■ Assigned task
Among the entries below, find all lines that include "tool" and copy them.

------------

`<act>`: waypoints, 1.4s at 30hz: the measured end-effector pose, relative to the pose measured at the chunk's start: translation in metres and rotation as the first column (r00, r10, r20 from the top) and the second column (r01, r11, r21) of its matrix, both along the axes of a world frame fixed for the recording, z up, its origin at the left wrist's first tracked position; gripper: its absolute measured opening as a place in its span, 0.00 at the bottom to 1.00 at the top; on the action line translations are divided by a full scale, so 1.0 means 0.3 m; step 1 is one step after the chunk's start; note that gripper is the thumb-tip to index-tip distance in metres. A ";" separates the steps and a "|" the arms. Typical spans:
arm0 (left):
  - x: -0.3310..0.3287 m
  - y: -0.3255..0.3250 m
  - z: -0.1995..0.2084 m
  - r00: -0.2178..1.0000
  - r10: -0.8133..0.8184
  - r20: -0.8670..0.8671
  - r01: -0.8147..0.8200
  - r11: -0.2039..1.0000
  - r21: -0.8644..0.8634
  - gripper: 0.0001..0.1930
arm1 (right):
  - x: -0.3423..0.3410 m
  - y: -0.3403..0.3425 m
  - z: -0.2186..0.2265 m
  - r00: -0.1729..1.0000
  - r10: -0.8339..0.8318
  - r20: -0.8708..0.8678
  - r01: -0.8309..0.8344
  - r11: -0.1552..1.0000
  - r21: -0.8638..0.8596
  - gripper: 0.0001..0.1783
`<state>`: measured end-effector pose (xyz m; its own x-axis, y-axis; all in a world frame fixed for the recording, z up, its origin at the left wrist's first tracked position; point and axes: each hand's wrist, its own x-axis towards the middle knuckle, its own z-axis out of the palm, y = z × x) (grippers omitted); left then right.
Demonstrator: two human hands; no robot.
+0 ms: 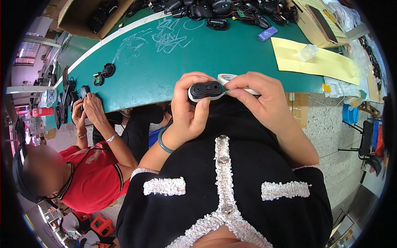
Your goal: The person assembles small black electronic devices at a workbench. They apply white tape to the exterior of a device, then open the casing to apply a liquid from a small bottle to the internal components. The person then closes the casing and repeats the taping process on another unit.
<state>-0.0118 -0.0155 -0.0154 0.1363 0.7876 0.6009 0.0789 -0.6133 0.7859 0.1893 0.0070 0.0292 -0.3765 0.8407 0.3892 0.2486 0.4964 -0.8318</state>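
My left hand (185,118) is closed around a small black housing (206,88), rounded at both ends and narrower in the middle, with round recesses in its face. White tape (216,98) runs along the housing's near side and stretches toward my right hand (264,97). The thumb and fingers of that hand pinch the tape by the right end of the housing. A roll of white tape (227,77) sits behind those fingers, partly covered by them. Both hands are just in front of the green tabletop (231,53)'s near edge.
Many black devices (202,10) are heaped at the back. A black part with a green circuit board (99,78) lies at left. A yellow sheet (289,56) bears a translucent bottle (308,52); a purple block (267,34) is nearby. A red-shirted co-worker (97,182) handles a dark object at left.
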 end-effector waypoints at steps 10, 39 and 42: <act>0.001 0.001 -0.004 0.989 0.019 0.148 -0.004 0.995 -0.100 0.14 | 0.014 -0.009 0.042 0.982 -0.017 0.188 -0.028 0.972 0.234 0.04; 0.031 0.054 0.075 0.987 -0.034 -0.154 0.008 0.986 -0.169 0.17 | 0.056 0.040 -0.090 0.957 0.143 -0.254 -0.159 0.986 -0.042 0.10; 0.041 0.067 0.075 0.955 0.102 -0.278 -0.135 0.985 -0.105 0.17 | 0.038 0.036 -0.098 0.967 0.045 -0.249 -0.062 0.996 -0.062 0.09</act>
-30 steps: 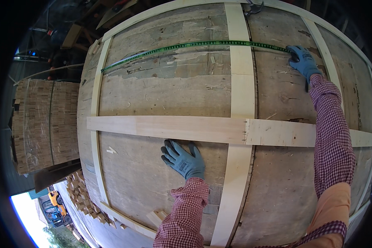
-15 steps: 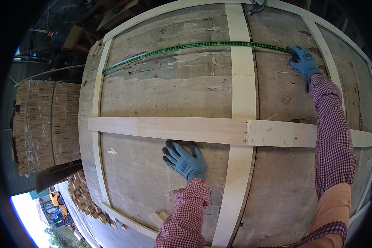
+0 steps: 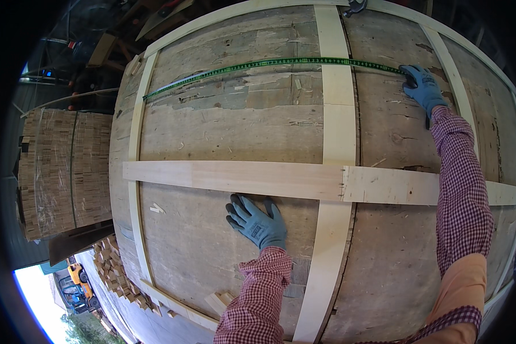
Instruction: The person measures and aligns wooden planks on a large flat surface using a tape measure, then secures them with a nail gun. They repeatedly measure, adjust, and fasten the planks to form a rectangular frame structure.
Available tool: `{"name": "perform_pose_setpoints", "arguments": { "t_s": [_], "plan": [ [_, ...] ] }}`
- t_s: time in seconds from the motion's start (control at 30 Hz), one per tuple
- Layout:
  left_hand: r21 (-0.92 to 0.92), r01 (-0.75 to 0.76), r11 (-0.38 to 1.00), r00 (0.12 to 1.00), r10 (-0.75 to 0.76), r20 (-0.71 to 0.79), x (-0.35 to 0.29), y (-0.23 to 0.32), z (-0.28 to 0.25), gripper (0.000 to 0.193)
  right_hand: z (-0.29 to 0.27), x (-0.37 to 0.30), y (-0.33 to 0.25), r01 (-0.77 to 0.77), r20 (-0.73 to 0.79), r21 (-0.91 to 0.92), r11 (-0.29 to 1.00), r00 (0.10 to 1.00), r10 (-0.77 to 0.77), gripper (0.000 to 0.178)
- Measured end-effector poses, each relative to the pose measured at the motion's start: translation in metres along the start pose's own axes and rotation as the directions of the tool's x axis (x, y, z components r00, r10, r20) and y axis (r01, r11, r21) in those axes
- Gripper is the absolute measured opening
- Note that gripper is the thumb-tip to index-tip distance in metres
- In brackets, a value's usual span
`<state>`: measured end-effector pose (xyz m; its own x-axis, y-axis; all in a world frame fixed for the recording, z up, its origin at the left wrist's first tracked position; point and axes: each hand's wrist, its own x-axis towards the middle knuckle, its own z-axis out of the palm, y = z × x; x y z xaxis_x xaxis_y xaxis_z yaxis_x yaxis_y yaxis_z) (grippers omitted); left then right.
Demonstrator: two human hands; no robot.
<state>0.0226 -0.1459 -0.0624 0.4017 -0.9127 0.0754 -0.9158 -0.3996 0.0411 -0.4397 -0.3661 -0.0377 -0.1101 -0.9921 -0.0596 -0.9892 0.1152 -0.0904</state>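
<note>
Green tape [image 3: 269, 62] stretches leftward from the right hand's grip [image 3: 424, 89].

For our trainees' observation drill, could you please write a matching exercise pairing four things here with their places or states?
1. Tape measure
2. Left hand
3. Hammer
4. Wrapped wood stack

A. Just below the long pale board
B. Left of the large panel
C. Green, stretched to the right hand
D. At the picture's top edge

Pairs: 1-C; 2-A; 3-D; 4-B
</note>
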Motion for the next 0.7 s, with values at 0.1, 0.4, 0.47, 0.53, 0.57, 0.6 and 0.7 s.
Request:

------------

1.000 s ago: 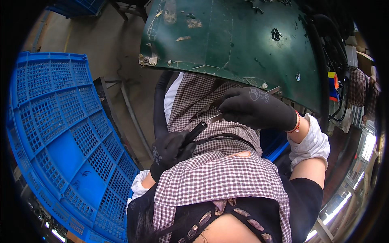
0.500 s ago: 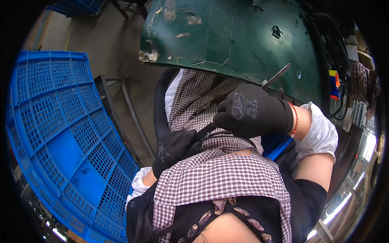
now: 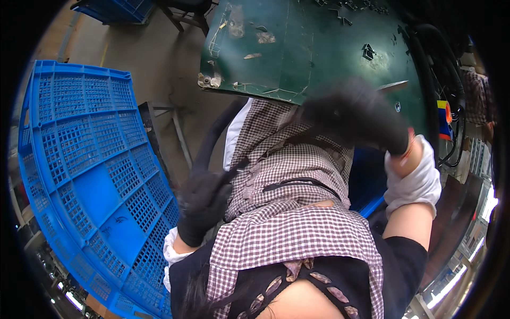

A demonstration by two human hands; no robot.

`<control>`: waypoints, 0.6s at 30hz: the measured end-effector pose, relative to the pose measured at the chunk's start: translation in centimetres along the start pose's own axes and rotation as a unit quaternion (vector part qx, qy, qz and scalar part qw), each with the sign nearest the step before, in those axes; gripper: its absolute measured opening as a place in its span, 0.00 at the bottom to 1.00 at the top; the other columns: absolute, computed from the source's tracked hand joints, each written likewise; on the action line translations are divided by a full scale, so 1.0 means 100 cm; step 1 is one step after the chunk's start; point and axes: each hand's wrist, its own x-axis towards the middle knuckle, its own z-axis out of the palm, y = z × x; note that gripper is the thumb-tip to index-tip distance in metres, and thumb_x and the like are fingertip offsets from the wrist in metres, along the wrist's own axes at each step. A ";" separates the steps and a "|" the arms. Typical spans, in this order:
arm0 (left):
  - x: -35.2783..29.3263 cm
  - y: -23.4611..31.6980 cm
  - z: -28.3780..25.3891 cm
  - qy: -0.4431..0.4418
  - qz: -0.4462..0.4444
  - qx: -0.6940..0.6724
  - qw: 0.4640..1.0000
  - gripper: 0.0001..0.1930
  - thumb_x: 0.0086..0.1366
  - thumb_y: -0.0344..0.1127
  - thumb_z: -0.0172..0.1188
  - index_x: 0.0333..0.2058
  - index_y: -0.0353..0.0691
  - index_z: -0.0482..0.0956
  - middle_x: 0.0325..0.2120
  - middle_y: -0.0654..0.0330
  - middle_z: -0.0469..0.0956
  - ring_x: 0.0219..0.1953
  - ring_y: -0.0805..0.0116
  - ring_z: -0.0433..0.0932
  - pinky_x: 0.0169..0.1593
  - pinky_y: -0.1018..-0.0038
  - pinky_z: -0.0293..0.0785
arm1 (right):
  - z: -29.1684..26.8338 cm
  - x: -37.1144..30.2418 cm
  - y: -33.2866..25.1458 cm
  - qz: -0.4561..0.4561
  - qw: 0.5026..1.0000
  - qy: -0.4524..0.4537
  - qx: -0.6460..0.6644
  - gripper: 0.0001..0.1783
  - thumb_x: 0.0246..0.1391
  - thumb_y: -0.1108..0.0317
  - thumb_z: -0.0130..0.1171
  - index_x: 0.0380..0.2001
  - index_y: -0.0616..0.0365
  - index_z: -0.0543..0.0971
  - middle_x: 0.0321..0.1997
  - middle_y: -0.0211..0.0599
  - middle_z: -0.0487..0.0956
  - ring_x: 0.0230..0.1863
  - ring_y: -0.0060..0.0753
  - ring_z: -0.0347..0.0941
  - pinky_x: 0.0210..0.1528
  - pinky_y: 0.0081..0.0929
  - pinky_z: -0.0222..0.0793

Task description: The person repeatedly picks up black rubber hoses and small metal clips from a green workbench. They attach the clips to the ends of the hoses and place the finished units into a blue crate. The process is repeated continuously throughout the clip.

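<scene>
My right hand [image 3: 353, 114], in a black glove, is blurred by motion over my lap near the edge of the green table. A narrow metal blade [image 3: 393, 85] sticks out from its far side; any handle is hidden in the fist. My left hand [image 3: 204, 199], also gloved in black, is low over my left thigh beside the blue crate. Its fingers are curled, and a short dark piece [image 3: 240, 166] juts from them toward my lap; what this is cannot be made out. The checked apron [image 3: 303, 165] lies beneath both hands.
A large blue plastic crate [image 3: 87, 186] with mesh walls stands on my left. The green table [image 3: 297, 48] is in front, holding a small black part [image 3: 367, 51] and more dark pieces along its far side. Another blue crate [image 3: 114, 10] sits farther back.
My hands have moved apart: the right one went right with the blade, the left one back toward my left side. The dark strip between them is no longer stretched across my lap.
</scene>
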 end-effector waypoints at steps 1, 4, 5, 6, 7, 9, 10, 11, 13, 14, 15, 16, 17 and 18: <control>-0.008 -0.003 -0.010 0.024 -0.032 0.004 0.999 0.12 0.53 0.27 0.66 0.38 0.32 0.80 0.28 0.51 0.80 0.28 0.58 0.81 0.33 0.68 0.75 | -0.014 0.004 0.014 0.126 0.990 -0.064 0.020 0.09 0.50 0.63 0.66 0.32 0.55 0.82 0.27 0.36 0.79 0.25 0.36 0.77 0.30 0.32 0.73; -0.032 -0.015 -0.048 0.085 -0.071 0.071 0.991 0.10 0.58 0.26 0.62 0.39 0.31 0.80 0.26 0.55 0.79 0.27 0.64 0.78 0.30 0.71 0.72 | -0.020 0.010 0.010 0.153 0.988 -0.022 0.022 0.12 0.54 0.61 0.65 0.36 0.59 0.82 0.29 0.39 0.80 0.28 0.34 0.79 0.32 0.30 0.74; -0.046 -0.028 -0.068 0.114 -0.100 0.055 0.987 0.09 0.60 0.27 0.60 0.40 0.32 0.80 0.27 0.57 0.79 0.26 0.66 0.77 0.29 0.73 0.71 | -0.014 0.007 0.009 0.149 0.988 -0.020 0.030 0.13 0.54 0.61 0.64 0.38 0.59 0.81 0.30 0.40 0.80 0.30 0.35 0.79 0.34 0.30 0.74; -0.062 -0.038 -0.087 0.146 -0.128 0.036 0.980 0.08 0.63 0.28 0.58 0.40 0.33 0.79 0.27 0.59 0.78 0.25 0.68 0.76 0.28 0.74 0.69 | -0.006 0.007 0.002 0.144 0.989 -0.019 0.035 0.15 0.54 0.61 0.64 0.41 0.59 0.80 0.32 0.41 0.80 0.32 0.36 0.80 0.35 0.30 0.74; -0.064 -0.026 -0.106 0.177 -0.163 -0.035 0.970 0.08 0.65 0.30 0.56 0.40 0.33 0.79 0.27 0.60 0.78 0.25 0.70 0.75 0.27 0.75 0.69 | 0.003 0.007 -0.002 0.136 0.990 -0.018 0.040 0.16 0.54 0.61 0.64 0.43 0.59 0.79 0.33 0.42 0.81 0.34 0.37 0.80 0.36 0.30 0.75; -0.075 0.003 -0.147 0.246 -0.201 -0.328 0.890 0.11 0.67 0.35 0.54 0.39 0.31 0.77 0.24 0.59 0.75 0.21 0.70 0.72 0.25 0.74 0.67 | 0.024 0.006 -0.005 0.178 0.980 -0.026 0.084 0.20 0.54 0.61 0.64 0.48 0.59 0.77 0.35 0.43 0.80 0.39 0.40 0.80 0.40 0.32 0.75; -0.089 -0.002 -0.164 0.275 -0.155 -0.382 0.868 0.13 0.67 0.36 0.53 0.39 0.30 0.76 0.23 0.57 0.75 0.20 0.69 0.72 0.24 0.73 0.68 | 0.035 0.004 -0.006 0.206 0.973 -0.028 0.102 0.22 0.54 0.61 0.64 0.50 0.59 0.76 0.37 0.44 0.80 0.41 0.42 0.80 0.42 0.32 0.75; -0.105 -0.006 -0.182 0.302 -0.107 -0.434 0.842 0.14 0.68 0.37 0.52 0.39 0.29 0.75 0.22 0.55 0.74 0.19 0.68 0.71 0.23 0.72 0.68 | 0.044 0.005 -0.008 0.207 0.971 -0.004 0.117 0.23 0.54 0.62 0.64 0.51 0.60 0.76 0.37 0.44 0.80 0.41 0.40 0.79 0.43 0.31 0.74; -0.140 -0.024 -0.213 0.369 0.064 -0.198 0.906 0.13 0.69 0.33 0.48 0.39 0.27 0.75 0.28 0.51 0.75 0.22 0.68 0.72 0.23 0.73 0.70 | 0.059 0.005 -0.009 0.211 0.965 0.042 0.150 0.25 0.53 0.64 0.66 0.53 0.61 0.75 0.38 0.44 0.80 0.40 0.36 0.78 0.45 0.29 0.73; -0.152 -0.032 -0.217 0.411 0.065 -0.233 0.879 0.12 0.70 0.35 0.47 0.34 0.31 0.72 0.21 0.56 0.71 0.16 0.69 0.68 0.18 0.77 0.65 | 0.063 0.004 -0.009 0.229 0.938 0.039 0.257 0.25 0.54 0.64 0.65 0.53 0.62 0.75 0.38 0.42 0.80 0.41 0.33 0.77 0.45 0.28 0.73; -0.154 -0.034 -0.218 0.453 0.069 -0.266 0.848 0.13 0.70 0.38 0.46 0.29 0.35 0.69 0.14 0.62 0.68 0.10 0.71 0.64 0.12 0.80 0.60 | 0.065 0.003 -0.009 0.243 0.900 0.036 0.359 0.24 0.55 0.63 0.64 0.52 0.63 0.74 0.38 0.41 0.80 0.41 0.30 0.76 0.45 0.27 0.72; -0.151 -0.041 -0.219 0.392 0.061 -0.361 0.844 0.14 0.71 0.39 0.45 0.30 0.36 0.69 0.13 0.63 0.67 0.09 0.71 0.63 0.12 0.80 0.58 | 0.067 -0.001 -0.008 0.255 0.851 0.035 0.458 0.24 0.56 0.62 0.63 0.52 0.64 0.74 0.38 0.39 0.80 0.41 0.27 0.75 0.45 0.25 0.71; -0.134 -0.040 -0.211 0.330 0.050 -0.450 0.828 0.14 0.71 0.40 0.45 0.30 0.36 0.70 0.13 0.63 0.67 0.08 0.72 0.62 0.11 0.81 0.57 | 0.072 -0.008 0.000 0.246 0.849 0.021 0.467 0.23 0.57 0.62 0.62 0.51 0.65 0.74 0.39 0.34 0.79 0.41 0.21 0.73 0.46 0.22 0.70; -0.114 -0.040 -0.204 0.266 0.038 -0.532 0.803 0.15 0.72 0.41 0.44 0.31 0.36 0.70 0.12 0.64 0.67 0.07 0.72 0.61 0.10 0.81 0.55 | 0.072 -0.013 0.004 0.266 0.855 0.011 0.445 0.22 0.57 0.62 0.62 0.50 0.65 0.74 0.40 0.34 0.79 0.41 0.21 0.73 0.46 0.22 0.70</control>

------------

■ Answer to this task
Available tool: `{"name": "perform_pose_setpoints", "arguments": { "t_s": [_], "plan": [ [_, ...] ] }}`
- Measured end-effector poses, each relative to the pose measured at the motion's start: translation in metres along the start pose's own axes and rotation as the directions of the tool's x axis (x, y, z components r00, r10, r20) and y axis (r01, r11, r21) in those axes

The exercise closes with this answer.